> _Task statement_: Look over the listing below and work out how many lines have the word "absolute". Write only that number.

> _Data block_:
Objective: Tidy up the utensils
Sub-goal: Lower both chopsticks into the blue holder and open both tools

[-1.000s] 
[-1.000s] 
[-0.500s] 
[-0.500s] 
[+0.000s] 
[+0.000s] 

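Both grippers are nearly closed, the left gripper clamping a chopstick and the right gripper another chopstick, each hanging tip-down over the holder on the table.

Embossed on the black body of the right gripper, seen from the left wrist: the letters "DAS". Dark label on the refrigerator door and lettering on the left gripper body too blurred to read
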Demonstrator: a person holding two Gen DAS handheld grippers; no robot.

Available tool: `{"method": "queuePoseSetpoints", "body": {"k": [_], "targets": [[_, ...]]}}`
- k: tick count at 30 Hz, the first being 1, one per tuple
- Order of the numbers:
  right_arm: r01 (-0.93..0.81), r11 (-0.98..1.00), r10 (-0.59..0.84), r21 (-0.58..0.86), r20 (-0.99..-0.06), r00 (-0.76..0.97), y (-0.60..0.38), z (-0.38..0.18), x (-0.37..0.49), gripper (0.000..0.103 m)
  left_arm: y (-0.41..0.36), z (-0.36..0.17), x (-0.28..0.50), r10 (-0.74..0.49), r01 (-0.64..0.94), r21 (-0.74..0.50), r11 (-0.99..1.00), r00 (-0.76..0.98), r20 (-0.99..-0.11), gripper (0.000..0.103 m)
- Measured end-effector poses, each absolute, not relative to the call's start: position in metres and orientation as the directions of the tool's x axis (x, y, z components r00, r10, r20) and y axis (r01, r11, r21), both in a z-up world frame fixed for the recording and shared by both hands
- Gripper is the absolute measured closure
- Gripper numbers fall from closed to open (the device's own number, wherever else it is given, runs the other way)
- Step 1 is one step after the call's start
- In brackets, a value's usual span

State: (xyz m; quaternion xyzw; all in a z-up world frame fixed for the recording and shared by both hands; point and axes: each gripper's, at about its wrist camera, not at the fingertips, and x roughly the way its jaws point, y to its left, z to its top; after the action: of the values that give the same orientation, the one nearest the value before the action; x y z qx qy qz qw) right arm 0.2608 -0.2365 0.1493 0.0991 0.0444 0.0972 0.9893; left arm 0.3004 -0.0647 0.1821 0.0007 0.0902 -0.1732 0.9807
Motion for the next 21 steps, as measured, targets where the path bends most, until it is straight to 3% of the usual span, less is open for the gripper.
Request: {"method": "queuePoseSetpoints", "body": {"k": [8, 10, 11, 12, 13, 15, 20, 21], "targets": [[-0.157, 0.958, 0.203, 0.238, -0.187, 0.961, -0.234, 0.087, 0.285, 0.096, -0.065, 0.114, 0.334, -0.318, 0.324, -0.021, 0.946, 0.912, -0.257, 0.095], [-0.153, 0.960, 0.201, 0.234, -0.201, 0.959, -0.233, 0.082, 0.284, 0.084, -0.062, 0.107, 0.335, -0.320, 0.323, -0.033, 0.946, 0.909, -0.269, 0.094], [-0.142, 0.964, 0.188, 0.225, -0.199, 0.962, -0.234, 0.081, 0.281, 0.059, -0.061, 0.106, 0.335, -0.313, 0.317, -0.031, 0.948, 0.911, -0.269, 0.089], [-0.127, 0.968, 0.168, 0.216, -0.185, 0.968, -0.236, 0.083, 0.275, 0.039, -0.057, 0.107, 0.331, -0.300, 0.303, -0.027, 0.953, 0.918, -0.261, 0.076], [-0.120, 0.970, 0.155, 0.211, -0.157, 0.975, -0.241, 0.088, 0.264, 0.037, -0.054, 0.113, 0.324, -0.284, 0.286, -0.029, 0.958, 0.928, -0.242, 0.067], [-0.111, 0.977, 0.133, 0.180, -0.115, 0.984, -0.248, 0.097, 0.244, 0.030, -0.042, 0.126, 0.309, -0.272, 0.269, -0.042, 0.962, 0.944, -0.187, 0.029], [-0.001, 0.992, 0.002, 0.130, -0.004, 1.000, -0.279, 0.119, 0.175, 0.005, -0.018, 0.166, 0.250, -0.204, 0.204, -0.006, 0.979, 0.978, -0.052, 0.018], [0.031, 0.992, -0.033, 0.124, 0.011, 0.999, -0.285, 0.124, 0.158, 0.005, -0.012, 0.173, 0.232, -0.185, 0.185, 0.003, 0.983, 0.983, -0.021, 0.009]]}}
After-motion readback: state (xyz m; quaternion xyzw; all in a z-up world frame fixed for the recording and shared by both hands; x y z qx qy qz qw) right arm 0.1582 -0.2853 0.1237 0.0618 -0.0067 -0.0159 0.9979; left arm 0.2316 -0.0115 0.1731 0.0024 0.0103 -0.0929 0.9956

> _Answer to the problem_: 2